Opposing signals are emerging in the oil market. Crude oil stocks have not yet been exaggerated and are even declining somewhat in the US. The stock of gasoline in the US, on the other hand, did increase. This is a signal as consumers can no longer or do not want to pay the high prices for fuel.
The quotation of Brent crude oil showed a significant recovery at the beginning of this week after the price drop, with the price for a barrel of crude oil falling below $100 per barrel for the first time in months. On Tuesday, July 19, Brent crude oil closed at $107,31 per barrel. However, that recovery appears to be short-lived. Yesterday (Thursday, July 21), Brent crude oil closed at $104,15 per barrel.
The price drop is partly driven by the inventory figures from the US Energy Information Administration. The report sent conflicting signals. On the one hand, supplies of crude oil and oil distillates have declined. On the other hand, gasoline supplies in the US have increased. The latter is seen by experts as a strong signal that demand for oil products could fall quickly. According to some analysts, consumers apparently cannot or do not want to pay these prices. In the background, the fear of a recession continues to play a role and thus less demand for oil in the long term.
Additional production
Analysts are closely monitoring developments in oil production in Libya. There is talk of ramping up production. The North African country has long been a major supplier of oil to the world market. Due to a revolution and the subsequent unrest that culminated in a civil war, production has fallen sharply in the past ten years. Several wells have been shut down, partly due to arguments about where the oil dollars should be transferred and how that money should then be distributed. Now that the oil price is at a relatively high level, various parties realize that Libya is therefore missing out on a lot of money. Depending on how the market develops, Libya wants to pump more oil.

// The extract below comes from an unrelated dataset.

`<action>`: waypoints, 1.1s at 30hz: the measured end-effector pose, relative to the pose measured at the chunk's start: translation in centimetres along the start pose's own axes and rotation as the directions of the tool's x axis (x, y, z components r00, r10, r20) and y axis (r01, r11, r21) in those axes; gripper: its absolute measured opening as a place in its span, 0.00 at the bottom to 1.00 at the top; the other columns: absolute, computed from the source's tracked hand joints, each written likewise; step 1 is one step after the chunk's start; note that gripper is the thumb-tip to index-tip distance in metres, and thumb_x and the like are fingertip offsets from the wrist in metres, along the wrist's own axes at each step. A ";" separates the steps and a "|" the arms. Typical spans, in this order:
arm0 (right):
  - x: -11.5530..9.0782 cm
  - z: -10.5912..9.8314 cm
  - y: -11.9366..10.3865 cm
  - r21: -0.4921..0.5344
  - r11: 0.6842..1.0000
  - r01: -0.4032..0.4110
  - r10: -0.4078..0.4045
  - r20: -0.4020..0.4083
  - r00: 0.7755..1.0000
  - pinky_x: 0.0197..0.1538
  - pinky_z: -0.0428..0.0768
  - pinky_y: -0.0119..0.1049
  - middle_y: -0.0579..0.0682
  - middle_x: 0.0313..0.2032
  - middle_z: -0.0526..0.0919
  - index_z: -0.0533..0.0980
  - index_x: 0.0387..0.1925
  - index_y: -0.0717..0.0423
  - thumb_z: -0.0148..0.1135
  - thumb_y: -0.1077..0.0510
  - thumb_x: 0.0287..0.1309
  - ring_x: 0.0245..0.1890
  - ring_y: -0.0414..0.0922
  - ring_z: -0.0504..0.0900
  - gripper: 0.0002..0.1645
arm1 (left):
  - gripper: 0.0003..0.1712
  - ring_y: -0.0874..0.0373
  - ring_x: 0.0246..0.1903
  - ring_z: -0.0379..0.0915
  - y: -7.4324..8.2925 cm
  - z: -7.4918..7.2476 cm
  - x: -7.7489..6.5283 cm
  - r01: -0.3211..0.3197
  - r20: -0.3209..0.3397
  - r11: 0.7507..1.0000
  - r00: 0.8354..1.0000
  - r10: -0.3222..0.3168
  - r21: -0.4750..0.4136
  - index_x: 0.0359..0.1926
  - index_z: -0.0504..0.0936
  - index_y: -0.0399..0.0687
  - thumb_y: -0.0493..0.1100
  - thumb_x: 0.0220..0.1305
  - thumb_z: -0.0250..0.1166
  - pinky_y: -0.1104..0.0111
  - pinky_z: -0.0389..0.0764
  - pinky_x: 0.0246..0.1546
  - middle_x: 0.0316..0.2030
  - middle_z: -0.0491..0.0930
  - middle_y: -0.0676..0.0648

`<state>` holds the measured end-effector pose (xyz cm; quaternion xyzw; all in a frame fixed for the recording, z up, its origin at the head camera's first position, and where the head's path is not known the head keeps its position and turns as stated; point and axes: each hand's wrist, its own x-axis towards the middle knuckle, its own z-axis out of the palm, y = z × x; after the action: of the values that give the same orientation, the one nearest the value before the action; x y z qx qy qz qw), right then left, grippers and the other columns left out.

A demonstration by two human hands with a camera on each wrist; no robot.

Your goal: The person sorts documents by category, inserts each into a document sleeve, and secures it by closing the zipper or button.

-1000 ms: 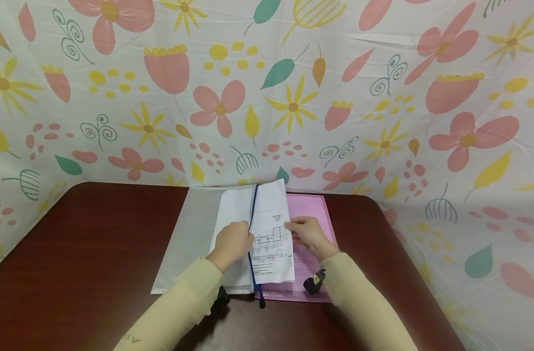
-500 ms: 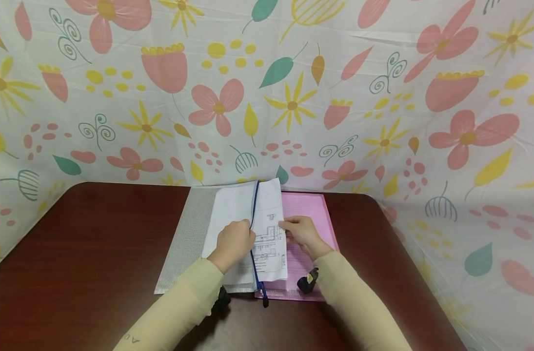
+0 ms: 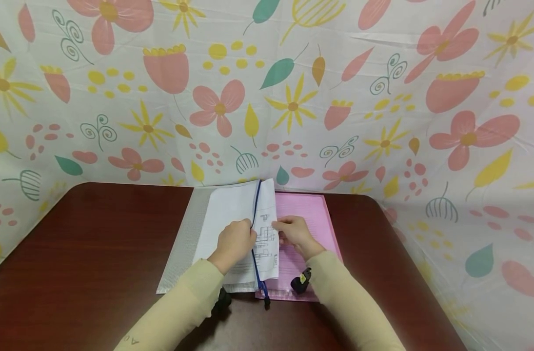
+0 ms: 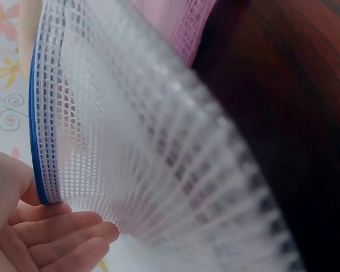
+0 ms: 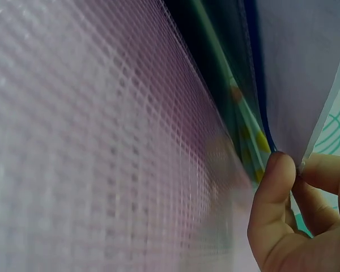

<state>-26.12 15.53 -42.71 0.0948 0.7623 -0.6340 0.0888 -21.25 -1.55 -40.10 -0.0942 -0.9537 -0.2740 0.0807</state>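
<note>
A clear mesh zip pouch (image 3: 176, 253) lies with its blue-zippered edge (image 3: 255, 204) raised. My left hand (image 3: 233, 243) grips that edge near its middle; the left wrist view shows the thumb and fingers at the blue zipper (image 4: 37, 136). White printed papers (image 3: 267, 261) with line drawings lie mostly inside the pouch, a strip sticking out on the right. My right hand (image 3: 298, 236) pinches the papers' outer edge between thumb and fingers, as the right wrist view of the papers (image 5: 306, 68) also shows. A zipper pull (image 3: 267, 302) hangs at the near end.
Beneath the papers, to the right, lies a pink mesh pouch (image 3: 310, 209) with a pink sheet showing. Both pouches rest on a dark brown table (image 3: 95, 253). A flower-print cloth (image 3: 267, 97) stands behind the table's back edge.
My right hand has moved left with the papers, which have slid further into the clear pouch. Less of the drawing sticks out. The left hand keeps its grip on the zippered edge.
</note>
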 end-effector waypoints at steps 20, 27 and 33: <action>0.0 2.0 -0.3 -0.034 0.998 0.059 -0.059 0.002 0.998 0.20 0.75 0.28 0.49 0.24 0.81 0.80 0.41 0.69 0.65 0.63 0.52 0.18 0.38 0.75 0.15 | 0.11 0.61 0.12 0.60 -0.2 -0.2 -0.3 -0.021 -0.028 0.991 0.999 0.018 -0.132 0.23 0.73 0.43 0.37 0.62 0.52 0.72 0.60 0.12 0.13 0.67 0.50; 0.2 2.7 -0.5 -0.102 0.992 0.071 -0.071 -0.004 0.997 0.23 0.78 0.29 0.49 0.27 0.82 0.82 0.38 0.66 0.67 0.61 0.51 0.22 0.38 0.76 0.13 | 0.10 0.62 0.13 0.60 -0.1 -0.3 -0.4 -0.024 -0.039 0.979 0.999 0.017 -0.200 0.29 0.78 0.39 0.37 0.63 0.52 0.73 0.61 0.12 0.14 0.69 0.50; 0.5 3.2 -0.5 -0.226 0.963 0.144 -0.151 -0.015 0.988 0.28 0.75 0.27 0.57 0.37 0.85 0.83 0.38 0.65 0.68 0.59 0.49 0.27 0.37 0.75 0.15 | 0.10 0.62 0.12 0.60 -0.1 -0.3 -0.4 -0.030 -0.042 0.967 0.999 0.020 -0.254 0.27 0.77 0.41 0.37 0.63 0.51 0.73 0.61 0.13 0.14 0.68 0.51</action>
<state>-26.66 12.29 -42.91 0.0370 0.8353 -0.5471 0.0393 -20.81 -1.84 -39.98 -0.1105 -0.9076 -0.3950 0.0900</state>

Further south in Africa, Congo wants to benefit from the high oil price. Earlier this year, Congo announced that it would auction sixteen oil concessions. Due to the war in Ukraine and its consequences on the oil market, Congo wants to pump more oil. This week the government announced that it would auction not sixteen but 27 oil and three gas concessions.
Unexpected effect
The European boycott on oil from Russia (which will not fully come into effect until December) has led to an increase in liquid bulk transport in the port of Rotterdam. There was 4,3% more crude oil transhipped in Rotterdam, according to the half-yearly figures published today (Friday, July 22). The growth was largely caused by the transport of Russian oil to India, the port authority writes in the explanation. In contrast, the transit of oil products decreased by 9,4%. Structurally less fuel has been imported and there has been less re-export. The most spectacular figure is the LNG transhipment. Due to the high demand, 45,8% more LNG arrived at the port.
The diesel price is in a downward trend this week. On Monday, July 18, the price was still €158,26 per 100 liters. That dropped to €22 per 151,33 liters on Friday 100 July. The decline in diesel prices therefore follows, with some delay, the movement that had already started on the crude oil market.